DESCRIPTION OF THE TASK: If a line of the records contains the string "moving", copy it out.

Records from a data source

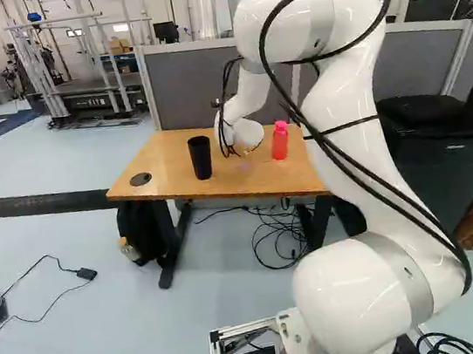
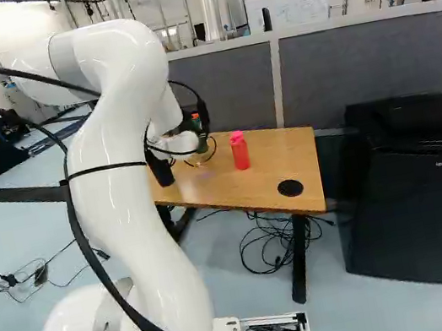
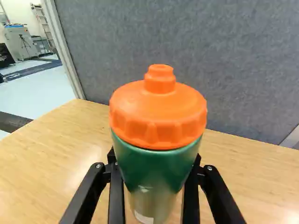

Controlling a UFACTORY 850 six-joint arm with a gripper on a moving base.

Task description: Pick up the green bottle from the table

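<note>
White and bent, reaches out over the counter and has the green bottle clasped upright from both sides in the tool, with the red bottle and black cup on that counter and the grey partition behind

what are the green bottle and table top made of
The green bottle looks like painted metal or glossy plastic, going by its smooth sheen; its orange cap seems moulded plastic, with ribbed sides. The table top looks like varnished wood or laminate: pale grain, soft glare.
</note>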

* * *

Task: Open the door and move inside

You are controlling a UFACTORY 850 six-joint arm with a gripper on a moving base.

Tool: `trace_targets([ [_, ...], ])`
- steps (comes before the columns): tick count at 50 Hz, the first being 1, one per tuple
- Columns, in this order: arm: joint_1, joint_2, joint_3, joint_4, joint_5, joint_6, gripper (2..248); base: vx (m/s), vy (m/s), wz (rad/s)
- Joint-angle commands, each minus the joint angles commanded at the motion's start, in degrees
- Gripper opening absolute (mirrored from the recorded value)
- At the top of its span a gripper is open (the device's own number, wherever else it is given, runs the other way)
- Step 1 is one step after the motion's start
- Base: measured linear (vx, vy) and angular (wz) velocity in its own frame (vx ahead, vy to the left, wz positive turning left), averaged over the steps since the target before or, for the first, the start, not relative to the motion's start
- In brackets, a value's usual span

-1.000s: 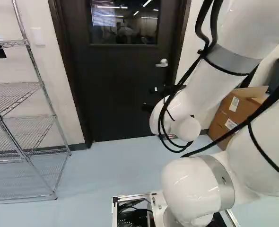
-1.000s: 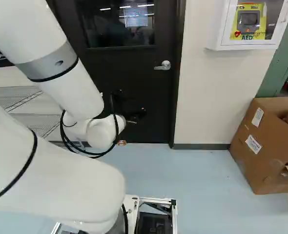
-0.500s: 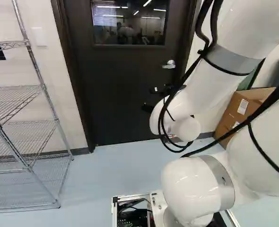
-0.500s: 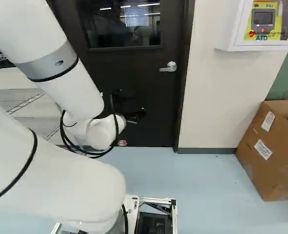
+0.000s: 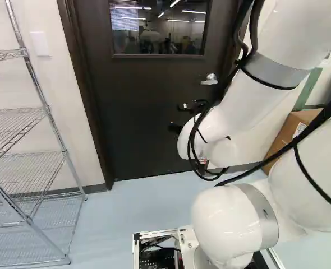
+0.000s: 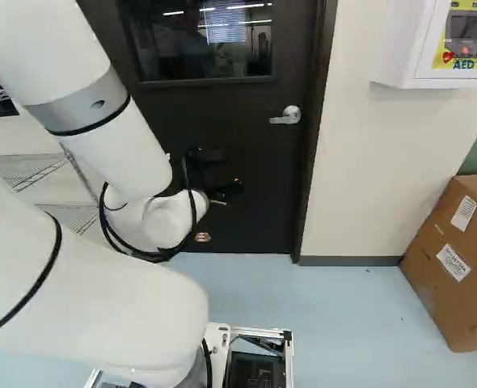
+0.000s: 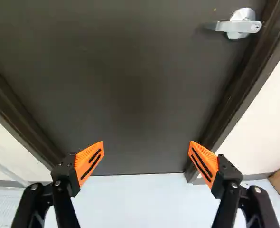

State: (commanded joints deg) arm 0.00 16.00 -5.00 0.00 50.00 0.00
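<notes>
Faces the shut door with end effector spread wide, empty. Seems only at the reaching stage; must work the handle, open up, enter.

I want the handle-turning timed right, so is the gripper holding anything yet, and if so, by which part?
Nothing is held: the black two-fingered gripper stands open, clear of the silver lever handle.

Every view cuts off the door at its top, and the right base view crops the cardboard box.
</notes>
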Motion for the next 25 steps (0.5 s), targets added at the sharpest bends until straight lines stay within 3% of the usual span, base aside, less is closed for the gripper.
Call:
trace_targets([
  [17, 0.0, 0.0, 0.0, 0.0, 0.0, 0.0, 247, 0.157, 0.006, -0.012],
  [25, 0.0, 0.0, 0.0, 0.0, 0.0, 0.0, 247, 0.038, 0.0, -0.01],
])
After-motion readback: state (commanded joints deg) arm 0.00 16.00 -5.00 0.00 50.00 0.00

REPLY:
Controlling a UFACTORY 850 six-joint arm with a gripper on a moving base.
You are controlling a UFACTORY 850 six-joint arm with a gripper on a moving base.

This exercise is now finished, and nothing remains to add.